Les élections au Royaume-Uni ont conservé le charme qu’avaient naguère les scrutins en France lorsque les instituts de sondage ne donnaient pas encore le résultat du vote à la clôture du scrutin. Ainsi les soirées électorales britanniques permettent aux faux experts imités de vrais penseurs, de dérouler à minuit des analyses que le petit jour effacera sans qu’aucun ne s’en trouble. De façon plus maladroite en France, les erreurs d’analyse survivent à la nuit, tellement le voisin insulaire y demeure un inconnu.

 

Le premier enseignement de la dernière élection britannique est que le scrutin majoritaire à un tour remplit sa fonction. Celle-ci est de dégager une majorité parlementaire et de permettre l’exercice du pouvoir par un gouvernement pendant une législature et non pas de constituer une caisse de résonnance pour toutes les idées du moment, lesquelles peuvent librement s’épanouir dans la presse, le livre, les media, voire la rue pour celles et ceux qui aiment s’adonner à la marche. A cet égard, il y a lieu d’observer qu’en une seule fois, les britanniques choisissent un gouvernement et une majorité parlementaire alors que pour parvenir au même résultat les français s’y prennent à cinq fois : une primaire, deux tours d’élections présidentielles et deux tours d’élections législatives.

 

La deuxième leçon du scrutin britannique est l’absence de véritable risque d’éclatement du pays quoiqu’en disent les pythies d’opérette. Le parti nationaliste écossais (le “SNP“) caracole avec moins de cinq pour-cent des voix, concentrés sur dix pour-cent de la population. En outre et surtout, ce vote n’exprime pas de la part des écossais, une volonté majoritaire de rupture. Il faut se souvenir que l’Ecosse n’est ni une ancienne province ni même une ancienne conquête anglaise. L’Ecosse est un pays à part entière qui a eu ses rois, sa Réforme religieuse, ses armées, sa diplomatie. En 1707, elle ne s’est pas unie à l’Angleterre mais avec l’Angleterre et aux termes d’un traité entre deux nations.

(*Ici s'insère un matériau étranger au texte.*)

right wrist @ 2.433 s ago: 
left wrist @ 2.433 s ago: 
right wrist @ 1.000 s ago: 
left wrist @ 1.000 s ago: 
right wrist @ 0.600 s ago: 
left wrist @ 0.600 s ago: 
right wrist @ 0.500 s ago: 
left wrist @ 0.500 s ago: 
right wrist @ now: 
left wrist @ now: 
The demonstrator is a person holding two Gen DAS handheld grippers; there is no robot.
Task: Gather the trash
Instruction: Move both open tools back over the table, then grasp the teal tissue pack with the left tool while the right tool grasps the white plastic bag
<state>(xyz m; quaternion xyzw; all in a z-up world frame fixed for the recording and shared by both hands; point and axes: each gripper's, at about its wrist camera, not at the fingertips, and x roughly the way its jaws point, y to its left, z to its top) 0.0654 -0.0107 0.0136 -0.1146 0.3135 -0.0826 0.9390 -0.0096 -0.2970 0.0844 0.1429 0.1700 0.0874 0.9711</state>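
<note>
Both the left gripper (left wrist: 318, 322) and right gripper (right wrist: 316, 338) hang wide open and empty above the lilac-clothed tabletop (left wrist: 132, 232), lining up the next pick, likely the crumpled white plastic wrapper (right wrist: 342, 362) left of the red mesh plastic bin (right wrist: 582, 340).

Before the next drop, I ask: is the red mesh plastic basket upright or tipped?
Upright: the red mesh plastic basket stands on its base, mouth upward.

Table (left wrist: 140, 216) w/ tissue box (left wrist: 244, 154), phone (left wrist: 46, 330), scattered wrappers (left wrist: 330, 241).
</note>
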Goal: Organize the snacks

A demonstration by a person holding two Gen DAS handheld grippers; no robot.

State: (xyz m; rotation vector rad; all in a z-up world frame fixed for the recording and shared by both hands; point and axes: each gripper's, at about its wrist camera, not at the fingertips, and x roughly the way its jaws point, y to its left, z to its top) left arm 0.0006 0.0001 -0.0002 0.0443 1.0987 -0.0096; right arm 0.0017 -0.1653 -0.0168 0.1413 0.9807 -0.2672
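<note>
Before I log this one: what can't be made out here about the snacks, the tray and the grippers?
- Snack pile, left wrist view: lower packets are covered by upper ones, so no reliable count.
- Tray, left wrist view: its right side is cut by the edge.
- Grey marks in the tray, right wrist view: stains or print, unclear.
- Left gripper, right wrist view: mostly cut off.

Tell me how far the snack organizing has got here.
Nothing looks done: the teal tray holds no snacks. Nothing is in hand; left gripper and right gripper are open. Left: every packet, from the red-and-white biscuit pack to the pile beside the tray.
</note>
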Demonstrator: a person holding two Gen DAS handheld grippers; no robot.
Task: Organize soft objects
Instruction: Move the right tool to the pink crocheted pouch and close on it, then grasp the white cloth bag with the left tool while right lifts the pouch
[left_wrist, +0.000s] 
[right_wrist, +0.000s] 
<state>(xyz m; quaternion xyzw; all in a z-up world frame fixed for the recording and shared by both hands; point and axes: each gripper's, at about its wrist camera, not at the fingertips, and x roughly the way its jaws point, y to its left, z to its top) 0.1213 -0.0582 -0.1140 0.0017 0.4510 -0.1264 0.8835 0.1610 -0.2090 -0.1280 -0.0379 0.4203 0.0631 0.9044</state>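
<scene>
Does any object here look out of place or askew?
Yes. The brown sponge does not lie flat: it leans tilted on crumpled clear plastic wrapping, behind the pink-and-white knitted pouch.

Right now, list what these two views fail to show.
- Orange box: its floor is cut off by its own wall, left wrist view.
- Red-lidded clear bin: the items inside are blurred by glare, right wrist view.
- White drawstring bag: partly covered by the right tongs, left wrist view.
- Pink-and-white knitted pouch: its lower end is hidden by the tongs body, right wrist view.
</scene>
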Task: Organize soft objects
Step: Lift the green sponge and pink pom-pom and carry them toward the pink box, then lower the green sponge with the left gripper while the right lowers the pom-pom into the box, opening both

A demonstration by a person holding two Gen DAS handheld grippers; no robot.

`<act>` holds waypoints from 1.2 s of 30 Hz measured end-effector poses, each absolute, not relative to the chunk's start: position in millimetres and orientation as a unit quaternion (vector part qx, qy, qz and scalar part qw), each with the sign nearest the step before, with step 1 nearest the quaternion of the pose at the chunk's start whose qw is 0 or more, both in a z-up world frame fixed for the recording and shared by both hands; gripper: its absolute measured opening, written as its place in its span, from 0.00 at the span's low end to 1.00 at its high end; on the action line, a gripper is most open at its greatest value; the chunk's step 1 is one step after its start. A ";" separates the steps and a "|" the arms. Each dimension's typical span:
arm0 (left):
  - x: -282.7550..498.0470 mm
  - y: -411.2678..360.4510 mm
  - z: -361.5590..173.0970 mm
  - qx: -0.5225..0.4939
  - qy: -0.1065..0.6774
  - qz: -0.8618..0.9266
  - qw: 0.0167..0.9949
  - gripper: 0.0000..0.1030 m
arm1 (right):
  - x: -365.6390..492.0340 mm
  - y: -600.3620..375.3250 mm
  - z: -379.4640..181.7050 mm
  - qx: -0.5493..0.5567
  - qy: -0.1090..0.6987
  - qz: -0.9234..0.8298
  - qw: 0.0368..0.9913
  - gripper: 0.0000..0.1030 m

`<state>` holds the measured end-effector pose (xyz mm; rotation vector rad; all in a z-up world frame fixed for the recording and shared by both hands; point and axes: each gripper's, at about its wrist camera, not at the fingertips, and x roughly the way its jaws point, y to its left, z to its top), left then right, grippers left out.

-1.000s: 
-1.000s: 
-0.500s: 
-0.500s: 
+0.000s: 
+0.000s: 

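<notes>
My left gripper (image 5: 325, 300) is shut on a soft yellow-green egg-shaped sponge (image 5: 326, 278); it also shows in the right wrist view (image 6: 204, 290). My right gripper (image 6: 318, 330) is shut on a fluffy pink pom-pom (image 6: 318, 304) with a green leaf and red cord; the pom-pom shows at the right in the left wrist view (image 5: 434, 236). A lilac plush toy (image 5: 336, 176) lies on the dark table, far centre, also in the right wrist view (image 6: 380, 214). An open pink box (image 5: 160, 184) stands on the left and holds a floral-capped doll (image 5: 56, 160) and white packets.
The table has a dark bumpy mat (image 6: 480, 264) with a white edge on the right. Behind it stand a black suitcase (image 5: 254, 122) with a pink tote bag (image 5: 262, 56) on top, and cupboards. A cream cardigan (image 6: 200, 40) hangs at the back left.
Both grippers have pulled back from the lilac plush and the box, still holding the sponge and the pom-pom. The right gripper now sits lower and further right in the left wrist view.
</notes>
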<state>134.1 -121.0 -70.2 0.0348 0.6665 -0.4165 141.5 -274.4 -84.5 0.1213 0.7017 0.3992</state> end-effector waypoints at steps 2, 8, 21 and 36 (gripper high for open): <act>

De façon anecdotique mais significative, l’armoirie du Royaume-Uni se présente différemment en Ecosse et en Angleterre, les places respectives du Lion et de la Licorne y étant inversées. Le vote en faveur du SNP n’est donc pas le signe du délitement d’un pays mais la persistance sur une ligne plus marquée, d’un sentiment national qui a toujours existé. Si l’on veut anticiper, l’exemple le plus proche de l’Ecosse est celui du Québec où le parti indépendantiste a longtemps gouverné sans jamais gagner un référendum sur l’indépendance. De même que les Québécois veulent exister et être reconnus et respectés en tant que Québécois au sein du Canada, les Ecossais ne souhaitent pas nécessairement quitter le Royaume mais y être considérés en qualité d’Ecossais.

 

Le troisième élément qui se dégage du scrutin est celui d’un détachement à l’égard de l’Europe, que les élites en France ne comprennent pas parce qu’elles n’ont toujours pas compris que les Français avaient voté contre la constitution de l’Union européenne et ainsi eux-aussi exprimé à tout le moins un détachement envers l’Europe. Celle-ci fut un idéal mais n’est plus qu’un moyen pour chaque nation de faire avancer ses intérêts: la seule différence entre le Royaume-Uni et les gouvernements continentaux est la lecture qu’ils font de leurs intérêts nationaux respectifs.